> _Work required_:
Each record must be returned exactly, apart from the pictures, which stay out.

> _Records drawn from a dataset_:
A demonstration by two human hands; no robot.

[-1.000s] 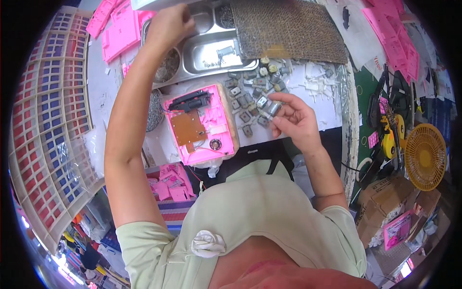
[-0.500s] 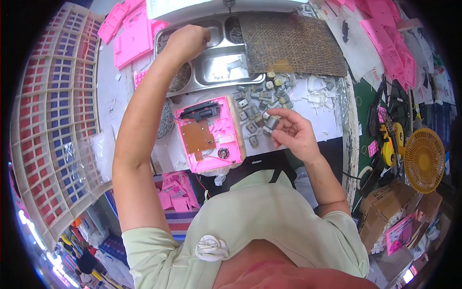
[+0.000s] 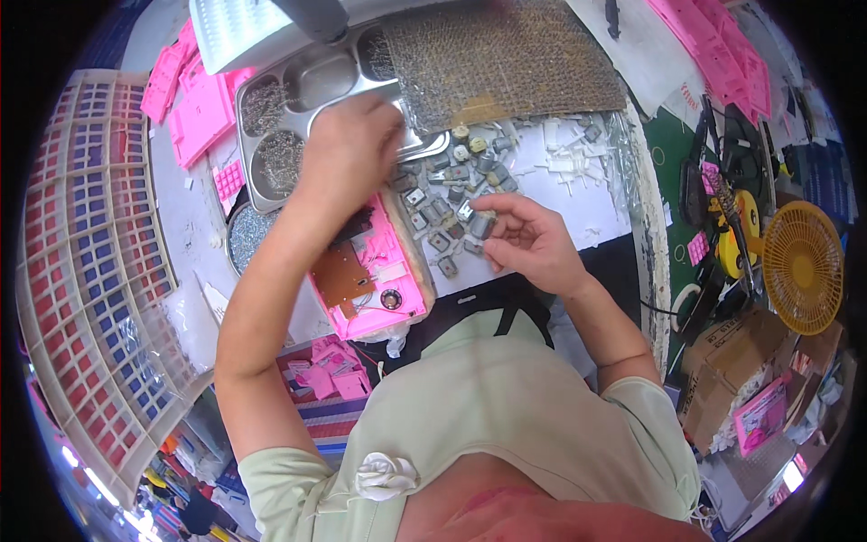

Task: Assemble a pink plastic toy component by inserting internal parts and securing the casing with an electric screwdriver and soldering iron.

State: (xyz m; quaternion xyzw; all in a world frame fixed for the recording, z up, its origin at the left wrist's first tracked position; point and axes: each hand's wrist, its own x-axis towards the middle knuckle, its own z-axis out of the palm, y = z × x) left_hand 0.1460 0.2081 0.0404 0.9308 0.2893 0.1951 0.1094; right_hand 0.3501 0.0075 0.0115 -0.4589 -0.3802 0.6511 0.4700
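Note:
My right hand [image 3: 531, 242] pinches a small grey motor [image 3: 482, 222] between thumb and fingers, at the near edge of a heap of similar motors [image 3: 440, 213]. My left hand [image 3: 354, 149] reaches over the near compartment of a metal divided tray [image 3: 271, 200]. Its fingers are curled together, slightly blurred, and what they hold, if anything, is hidden. Beneath that forearm lies an open pink plastic casing [image 3: 411, 287] on a padded block, with a brown circuit board [image 3: 343, 276] and a round dark part [image 3: 390, 299] inside. My left hand and wrist cover its far end.
A brown woven mat [image 3: 506, 68] overlaps the tray's right side. White plastic pieces [image 3: 571, 161] lie right of the motors. Left of the casing stands a round container of small metal bits [image 3: 248, 237]. Pink panels [image 3: 200, 117] are stacked far left; a yellow fan [image 3: 803, 268] stands right.
My left hand has come from the tray's far compartment toward its near one, closer to the casing. The right hand still pinches a motor. The view has shifted, moving the table items leftward.

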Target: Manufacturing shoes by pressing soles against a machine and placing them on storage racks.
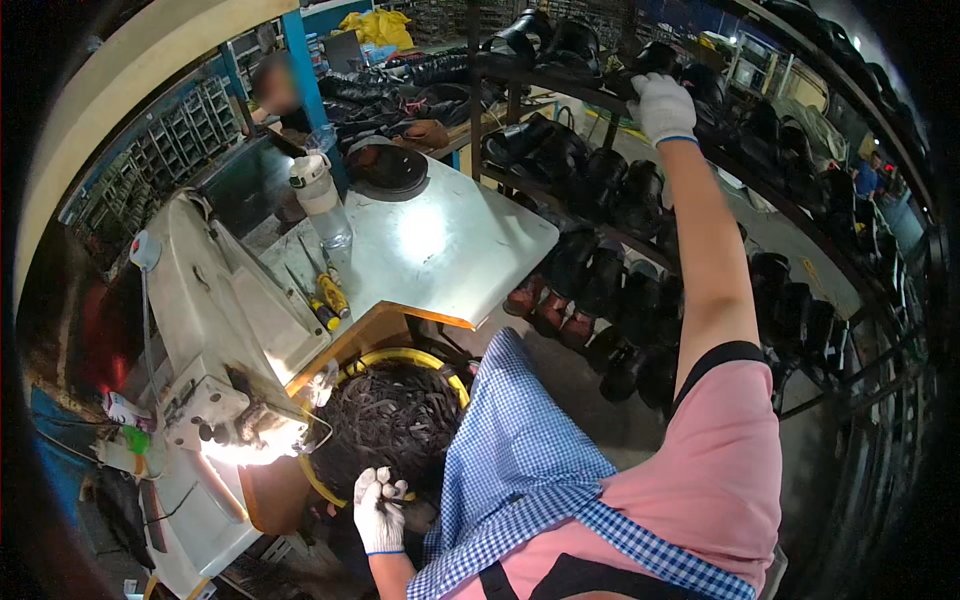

> _Result of the task_:
A demonstration by two human hands; no robot.

[-1.000s] 
[-0.500s] 
[+0.000s] 

Task: Assemble a pink plastic toy component by inserting internal parts and securing the casing with an electric screwdriver and soldering iron.

State: (xyz m; quaternion xyzw; all in a world frame fixed for the recording, z up, its origin at the left wrist's first tracked position; point and axes: each hand's wrist, its own x-axis towards the middle knuckle, its own z-axis out of the palm, y = z × x) left_hand 0.1460 0.2081 0.0404 0.9308 0.2893 0.1951 0.1094; right_hand 0.3501 0.0075 0.0115 -0.4589 -0.3802 0.6511 0.4700
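Note:
My right hand [image 3: 531, 242] pinches a small grey motor [image 3: 482, 222] between thumb and fingers, at the near edge of a heap of similar motors [image 3: 440, 213]. My left hand [image 3: 354, 149] reaches over the near compartment of a metal divided tray [image 3: 271, 200]. Its fingers are curled together, slightly blurred, and what they hold, if anything, is hidden. Beneath that forearm lies an open pink plastic casing [image 3: 411, 287] on a padded block, with a brown circuit board [image 3: 343, 276] and a round dark part [image 3: 390, 299] inside. My left hand and wrist cover its far end.
A brown woven mat [image 3: 506, 68] overlaps the tray's right side. White plastic pieces [image 3: 571, 161] lie right of the motors. Left of the casing stands a round container of small metal bits [image 3: 248, 237]. Pink panels [image 3: 200, 117] are stacked far left; a yellow fan [image 3: 803, 268] stands right.
My left hand has come from the tray's far compartment toward its near one, closer to the casing. The right hand still pinches a motor. The view has shifted, moving the table items leftward.
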
Target: Manufacturing shoes by pressing soles against a machine and placing them on storage racks.

Nothing more is needed to finish the exercise.